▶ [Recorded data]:
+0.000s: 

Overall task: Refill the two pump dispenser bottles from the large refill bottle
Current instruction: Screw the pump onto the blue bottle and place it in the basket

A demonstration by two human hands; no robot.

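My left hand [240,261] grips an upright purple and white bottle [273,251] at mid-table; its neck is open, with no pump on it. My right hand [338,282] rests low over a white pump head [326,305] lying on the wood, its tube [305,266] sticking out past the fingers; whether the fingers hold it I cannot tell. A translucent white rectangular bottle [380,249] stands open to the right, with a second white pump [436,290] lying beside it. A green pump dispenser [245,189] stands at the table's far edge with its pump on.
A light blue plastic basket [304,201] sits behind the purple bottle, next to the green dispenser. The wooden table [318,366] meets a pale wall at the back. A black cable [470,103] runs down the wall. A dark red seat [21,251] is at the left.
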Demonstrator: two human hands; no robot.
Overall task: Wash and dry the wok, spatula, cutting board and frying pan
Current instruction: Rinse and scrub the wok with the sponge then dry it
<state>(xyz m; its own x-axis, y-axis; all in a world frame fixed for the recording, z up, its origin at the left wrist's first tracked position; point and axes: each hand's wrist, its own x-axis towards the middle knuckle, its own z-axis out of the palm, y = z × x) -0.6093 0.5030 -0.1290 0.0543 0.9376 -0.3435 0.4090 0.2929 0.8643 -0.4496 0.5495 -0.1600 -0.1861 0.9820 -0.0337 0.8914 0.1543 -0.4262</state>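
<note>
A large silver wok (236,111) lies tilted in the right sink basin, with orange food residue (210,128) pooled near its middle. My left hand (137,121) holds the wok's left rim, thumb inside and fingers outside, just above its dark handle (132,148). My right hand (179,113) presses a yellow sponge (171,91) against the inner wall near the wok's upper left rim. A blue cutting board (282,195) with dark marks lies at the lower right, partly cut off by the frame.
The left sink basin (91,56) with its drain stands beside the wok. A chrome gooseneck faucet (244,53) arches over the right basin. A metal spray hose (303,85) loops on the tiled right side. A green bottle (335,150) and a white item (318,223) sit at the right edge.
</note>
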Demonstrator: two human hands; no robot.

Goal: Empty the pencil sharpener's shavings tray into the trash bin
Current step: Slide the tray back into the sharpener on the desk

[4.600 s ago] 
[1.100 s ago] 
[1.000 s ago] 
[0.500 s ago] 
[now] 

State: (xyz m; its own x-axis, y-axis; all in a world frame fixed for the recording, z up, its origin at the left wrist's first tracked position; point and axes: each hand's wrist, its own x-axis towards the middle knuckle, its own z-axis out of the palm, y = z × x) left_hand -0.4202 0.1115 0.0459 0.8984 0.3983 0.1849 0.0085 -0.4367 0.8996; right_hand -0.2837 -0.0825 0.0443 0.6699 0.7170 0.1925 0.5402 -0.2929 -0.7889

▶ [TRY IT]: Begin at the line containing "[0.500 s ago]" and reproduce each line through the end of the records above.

▶ [EXERCISE SOLUTION]:
[0.500 s ago] 
[now] 

State: (xyz m; its own x-axis, y-axis; all in a world frame fixed for the recording, z up, its origin at the left wrist's first tracked position; point and axes: each hand's wrist, its own x-axis towards the middle knuckle, its own z-axis out of the palm, y = z × x) left_hand -0.4202 0.1115 0.0459 0.8984 0.3983 0.1849 0.0085 -0.4367 0.8996; right_hand -0.2837 -0.0825 0.0443 0.6699 0.7170 0.1925 0.5402 -0.2929 -0.7889

This completes the exercise.